December 16, 2020
A Month With President Obama
I spent last month, approximately three hours-a-night, seven-days-a-week, with President Barack H. Obama. Well, not personally, exactly, but avidly and devotedly reading his recent 700-plus page memoir, A Promised Land (Crown/Random House), at a steady pace of 40-50 pages-per-night. Then before turning out the lights, I’d read news stories, interviews, and reviews that when taken as a whole gave me an even greater appreciation of what the 44th president of the United States had gone through during his early period in office. In fact, my esteem is probably more acute than if we were locked up in a room together.

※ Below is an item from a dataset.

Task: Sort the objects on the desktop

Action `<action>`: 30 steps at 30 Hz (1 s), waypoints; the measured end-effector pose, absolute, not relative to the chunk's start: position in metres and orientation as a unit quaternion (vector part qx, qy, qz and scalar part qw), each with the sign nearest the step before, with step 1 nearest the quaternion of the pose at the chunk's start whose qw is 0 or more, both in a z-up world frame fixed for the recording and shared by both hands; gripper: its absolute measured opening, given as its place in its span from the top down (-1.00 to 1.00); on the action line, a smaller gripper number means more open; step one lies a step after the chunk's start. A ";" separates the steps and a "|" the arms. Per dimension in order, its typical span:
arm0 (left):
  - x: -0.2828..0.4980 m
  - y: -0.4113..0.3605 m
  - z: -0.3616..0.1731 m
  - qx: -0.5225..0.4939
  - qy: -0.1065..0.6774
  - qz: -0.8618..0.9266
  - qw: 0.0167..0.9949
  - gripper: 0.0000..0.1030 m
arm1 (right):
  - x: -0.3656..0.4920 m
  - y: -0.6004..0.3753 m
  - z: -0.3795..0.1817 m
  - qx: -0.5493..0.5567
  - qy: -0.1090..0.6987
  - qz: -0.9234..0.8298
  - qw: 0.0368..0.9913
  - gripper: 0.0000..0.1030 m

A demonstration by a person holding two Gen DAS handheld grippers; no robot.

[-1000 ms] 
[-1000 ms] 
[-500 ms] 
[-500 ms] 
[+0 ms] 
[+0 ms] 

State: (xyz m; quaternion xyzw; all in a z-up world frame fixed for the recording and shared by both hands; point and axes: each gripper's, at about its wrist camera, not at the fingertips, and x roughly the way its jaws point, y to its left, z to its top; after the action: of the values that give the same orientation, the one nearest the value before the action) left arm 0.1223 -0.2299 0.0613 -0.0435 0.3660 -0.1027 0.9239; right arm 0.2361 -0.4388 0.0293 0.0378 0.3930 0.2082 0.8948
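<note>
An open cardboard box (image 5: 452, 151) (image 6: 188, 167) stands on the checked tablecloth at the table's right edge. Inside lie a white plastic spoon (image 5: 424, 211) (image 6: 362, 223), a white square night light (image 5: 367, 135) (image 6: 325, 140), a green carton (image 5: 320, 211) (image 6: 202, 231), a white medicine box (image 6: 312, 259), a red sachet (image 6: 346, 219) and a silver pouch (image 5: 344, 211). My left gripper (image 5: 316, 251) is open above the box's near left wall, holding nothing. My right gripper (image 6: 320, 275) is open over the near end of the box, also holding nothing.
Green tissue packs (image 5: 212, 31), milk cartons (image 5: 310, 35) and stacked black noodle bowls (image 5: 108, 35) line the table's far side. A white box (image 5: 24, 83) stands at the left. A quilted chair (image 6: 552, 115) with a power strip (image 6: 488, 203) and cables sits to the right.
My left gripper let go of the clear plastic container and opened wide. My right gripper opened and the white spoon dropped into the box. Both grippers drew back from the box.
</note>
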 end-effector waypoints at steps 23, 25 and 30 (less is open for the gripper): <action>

I had personally met, albeit briefly, candidates John F. Kennedy and Lyndon Johnson (when I was ten years old), Bill Clinton (at a White House gathering during the late 90s) and Michelle Obama (in 2011) and, believe me, being in the company of truly charismatic luminaries trumps any other celebrity encounter. Finishing A Promised Land makes me yearn to actually meet President Obama all the more.
He is a natural storyteller and his stories are, for the most part, snapshots of unvarnished history. His prose is vivid, witty, self-effacing, unpretentious, and detailed. So impressively detailed, based on meticulous notes, diaries, journals, Google, and memories, it took him four years to write (longer than any other U.S. President, reported The New York Times) because he insisted on authoring it entirely himself (in long-hand on legal paper). And this is just part one: Ending on a dramatic chapter about Osama Ben Laden’s capture, which like all the other chapters, is elegantly woven between recollections of family life and world concerns and crises filled with the joys, anxieties, and disappointments experienced in real time. If this sounds like standard material for any memoir or autobiography, I assure you this is on a higher level than other presidential histories that I’ve read. While he deftly protects national security and respects the privacies of friend and foe alike, the reader does not miss a thing. President Obama does not skimp on critical analysis of himself or others (there is no mystery who earns respect and who does not) or on how world and national affairs behind the scenes played out.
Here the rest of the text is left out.